◆ YOUR TASK:
Would you copy every line of the listing below that includes the word "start"?

◆ DATA RECORDS:
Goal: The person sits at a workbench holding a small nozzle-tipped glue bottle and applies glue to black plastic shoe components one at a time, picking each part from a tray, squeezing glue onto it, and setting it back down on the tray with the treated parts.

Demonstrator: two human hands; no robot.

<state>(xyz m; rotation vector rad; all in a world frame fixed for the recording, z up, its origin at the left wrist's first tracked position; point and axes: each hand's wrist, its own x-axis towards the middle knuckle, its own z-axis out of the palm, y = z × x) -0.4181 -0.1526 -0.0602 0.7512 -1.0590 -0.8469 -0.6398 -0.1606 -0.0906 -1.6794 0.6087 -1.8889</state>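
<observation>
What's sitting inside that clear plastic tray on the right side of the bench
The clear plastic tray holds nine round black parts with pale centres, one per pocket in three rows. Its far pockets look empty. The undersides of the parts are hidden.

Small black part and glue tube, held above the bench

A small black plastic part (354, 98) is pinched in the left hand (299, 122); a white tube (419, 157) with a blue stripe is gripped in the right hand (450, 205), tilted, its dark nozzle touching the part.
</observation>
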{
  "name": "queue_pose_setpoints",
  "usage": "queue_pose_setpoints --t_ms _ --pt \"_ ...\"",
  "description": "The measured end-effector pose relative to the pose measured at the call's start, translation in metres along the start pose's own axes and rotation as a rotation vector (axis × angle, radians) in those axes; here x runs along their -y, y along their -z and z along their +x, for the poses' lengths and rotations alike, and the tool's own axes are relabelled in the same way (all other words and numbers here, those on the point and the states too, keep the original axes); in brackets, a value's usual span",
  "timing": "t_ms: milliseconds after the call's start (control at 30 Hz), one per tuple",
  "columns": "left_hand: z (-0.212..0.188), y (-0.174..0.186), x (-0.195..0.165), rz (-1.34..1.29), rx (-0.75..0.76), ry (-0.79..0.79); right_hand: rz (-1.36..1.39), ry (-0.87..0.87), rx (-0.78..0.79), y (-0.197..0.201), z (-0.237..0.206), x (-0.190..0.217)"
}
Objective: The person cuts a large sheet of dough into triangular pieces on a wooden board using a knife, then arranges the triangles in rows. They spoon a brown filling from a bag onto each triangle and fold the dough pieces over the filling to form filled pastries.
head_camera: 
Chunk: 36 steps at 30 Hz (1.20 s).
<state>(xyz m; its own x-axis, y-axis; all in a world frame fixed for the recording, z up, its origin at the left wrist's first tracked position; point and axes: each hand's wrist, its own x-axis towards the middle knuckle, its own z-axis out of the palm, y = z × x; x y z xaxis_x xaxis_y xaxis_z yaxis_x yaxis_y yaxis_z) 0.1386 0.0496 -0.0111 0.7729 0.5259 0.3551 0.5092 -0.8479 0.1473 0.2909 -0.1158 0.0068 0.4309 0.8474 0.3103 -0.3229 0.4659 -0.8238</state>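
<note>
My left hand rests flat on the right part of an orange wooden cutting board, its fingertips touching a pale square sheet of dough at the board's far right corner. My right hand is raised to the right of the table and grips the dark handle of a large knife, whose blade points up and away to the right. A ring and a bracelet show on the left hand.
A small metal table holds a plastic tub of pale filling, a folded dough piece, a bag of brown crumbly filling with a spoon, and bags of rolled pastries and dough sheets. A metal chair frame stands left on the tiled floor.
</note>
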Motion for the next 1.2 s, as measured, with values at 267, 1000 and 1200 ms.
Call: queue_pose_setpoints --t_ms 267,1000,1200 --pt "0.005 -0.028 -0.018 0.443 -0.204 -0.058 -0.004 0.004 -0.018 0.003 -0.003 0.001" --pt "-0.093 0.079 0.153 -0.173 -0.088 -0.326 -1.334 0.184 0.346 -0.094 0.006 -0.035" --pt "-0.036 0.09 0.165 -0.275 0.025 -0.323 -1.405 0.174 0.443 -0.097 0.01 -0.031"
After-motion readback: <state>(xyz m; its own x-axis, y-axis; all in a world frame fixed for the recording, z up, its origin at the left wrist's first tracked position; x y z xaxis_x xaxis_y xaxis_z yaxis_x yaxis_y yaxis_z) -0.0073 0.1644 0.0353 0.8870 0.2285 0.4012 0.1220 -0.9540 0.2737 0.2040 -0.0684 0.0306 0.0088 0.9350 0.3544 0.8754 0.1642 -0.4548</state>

◆ WRITTEN ANSWER:
  "description": "The measured end-effector pose relative to the pose measured at the call's start, translation in metres along the start pose's own axes and rotation as a rotation vector (axis × angle, radians) in those axes; here x runs along their -y, y along their -z and z along their +x, for the poses' lengths and rotations alike, and the tool's own axes are relabelled in the same way (all other words and numbers here, those on the point and the states too, keep the original axes); in brackets, a value's usual span",
  "timing": "t_ms: milliseconds after the call's start (control at 30 Hz), one per tuple",

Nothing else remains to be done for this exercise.